# The Information Structuralist

Posted in Control, Feedback, Information Theory, Narcissism, Optimization, Papers and Preprints by mraginsky on October 13, 2010

It’s time to fire up the Shameless Self-Promotion Engine again, for I am about to announce a preprint and a paper to be published. Both deal with more or less the same problem — i.e., fundamental limits of certain sequential procedures — and both rely on the same set of techniques: metric entropy, Fano’s inequality, and bounds on the mutual information through divergence with auxiliary probability measures.

So, without further ado, I give you:

1. MR and Alexander (Sasha) Rakhlin, “Information-based complexity, feedback, and dynamics in sequential convex programming,” arXiv:1010.2285, submitted to IEEE Transactions on Information Theory

Abstract: We study the intrinsic limitations of sequential convex optimization through the lens of feedback information theory.

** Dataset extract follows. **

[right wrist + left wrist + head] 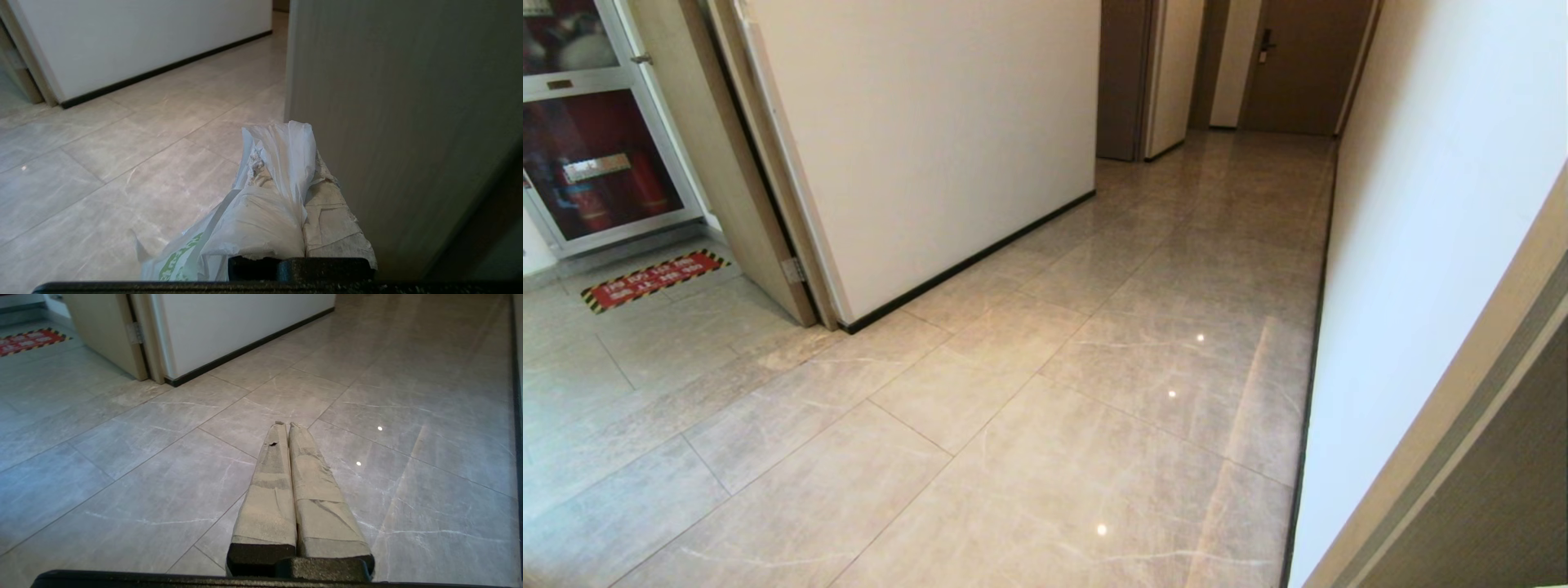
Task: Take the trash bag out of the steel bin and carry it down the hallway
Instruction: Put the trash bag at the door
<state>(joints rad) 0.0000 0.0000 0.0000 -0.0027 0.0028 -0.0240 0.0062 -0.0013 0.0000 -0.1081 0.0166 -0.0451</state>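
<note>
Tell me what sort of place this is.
Probably a corridor in an apartment or office building: glossy tiles between white walls, a brown door at the far end, and a fire-extinguisher cabinet on the left.

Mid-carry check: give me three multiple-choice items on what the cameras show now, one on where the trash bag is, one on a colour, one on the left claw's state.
1. Where is the trash bag?
A. lying on the hallway floor
B. pinched in the right claw
C. hanging from the left claw

2. What colour is the print on the bag?
A. green
B. red
C. blue

3. How is the left claw?
A. open and empty
B. shut on a bag
C. shut and empty

Key: 1 B, white plastic bunches between the right fingers in the right wrist view. 2 A, green marks show low on the bag. 3 C, its fingers meet with nothing between them.
</note>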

In the oracle model of optimization, an algorithm queries an oracle for noisy information about the unknown objective function, and the goal is to (approximately) minimize every function in a given class using as few queries as possible. We show that, in order for a function to be optimized, the algorithm must be able to accumulate enough information about the objective. This, in turn, puts limits on the speed of optimization under specific assumptions on the oracle and the type of feedback. Our techniques are akin to the ones used in statistical literature to obtain minimax lower bounds on the risks of estimation procedures; the notable difference is that, unlike in the case of i.i.d. data, a sequential optimiation algorithm can gather observations in a controlled manner, so that the amount of information at each step is allowed to change in time. In particular, we show that optimization algorithms often obey the law of diminishing returns: the signal-to-noise ratio drops as the optimization algorithm approaches the optimum. To underscore the generality of the tools, we use our approach to derive fundamental lower bounds for a certain active learning problem. Overall, the present work connects the intuitive notions of “information” in optimization, experimental design, estimation, and active learning to the quantitative notion of Shannon information.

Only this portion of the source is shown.